Ofiara przeoczyła utworzenie się korka na drodze
Na odcinku autostrady pomiędzy węzłami Theessen oraz Burg-Ost, na jezdni w kierunku Hanoweru, utworzył się korek. Był on spowodowany prowadzonymi przy drodze pracami remontowymi.
Kierowca ciężarówki, 33-letni obywatel Polski, nie dostrzegł zatoru na drodze i praktycznie bez hamowania wjechał w stojącą przed nim dwie ciężarówki.

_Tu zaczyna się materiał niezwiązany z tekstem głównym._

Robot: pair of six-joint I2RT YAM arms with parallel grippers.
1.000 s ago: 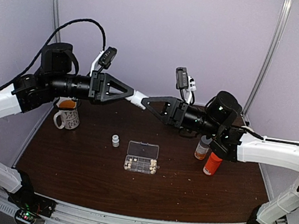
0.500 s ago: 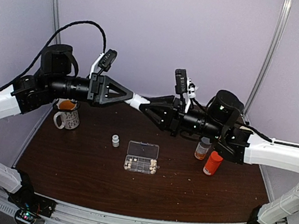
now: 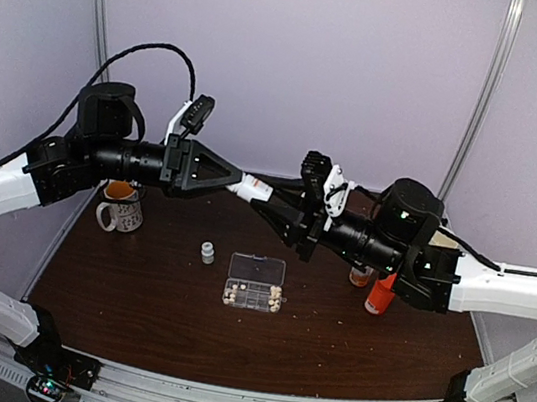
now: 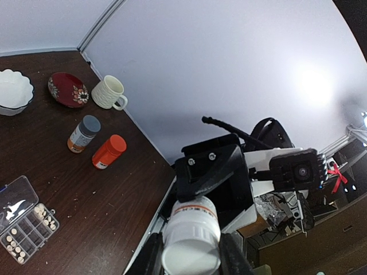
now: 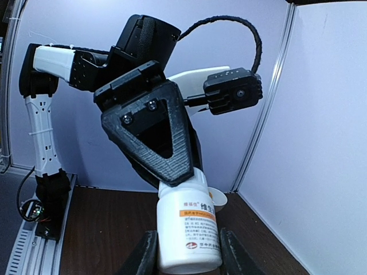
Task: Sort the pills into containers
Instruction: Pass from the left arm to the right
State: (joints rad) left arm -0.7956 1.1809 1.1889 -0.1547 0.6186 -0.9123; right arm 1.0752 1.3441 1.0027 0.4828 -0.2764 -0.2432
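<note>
Clear plastic grid box (image 3: 255,283) held whitish pills (image 3: 276,299). Left gripper (image 3: 238,178) and right gripper (image 3: 260,201) both pinched one white plastic bottle (image 5: 188,229). Its label text was readable only from the right wrist.

top view light: coming in even and diffuse, tinting the wall (image 3: 370,65) lilac
shadows: lying soft and faint on the dark table (image 3: 133,292)
detail: pills (image 3: 277,301) are resolving only as pale specks
left wrist glare: hot spot is blooming on the wall, upper right
left wrist focus: white bottle (image 4: 191,240) is going soft, too near the lens
right wrist: bottle label is reading sharp, front-lit
distortion: wrist lenses are bending the frame post (image 5: 254,123) near the edges
</note>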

Na szczęście, kierowcy staranowanych ciężarówek – którzy również okazali się naszymi rodakami – nie odnieśli poważnych obrażeń. Niestety, 33-latek nie miał praktycznie żadnych szans na przeżycie.
33-latek zmarł na miejscu wypadku
Wezwani na miejsce zdarzenia strażacy musieli użyć narzędzi hydraulicznych, aby wydobyć 33-latka ze zmiażdżonej kabiny. Obrażenia, które odniósł w trakcie wypadku, okazały się jednak zbyt rozległe. Mężczyzna zmarł jeszcze przed przetransportowaniem do szpitala.
Feralny odcinek autostrady musiał pozostać zamknięty na siedem godzin. W tym czasie policja przeprowadziła oględziny miejsca zdarzenia. Ruch został wznowiony dopiero w godzinach nocnych.
Wypadek kolejowy w Holandii
To już kolejny wypadek za naszą zachodnią granicą, który odbił się szerokim echem w lokalnych mediach. W godzinach porannych informowaliśmy o zderzeniu pociągu pasażerskiego z pociągiem towarowym.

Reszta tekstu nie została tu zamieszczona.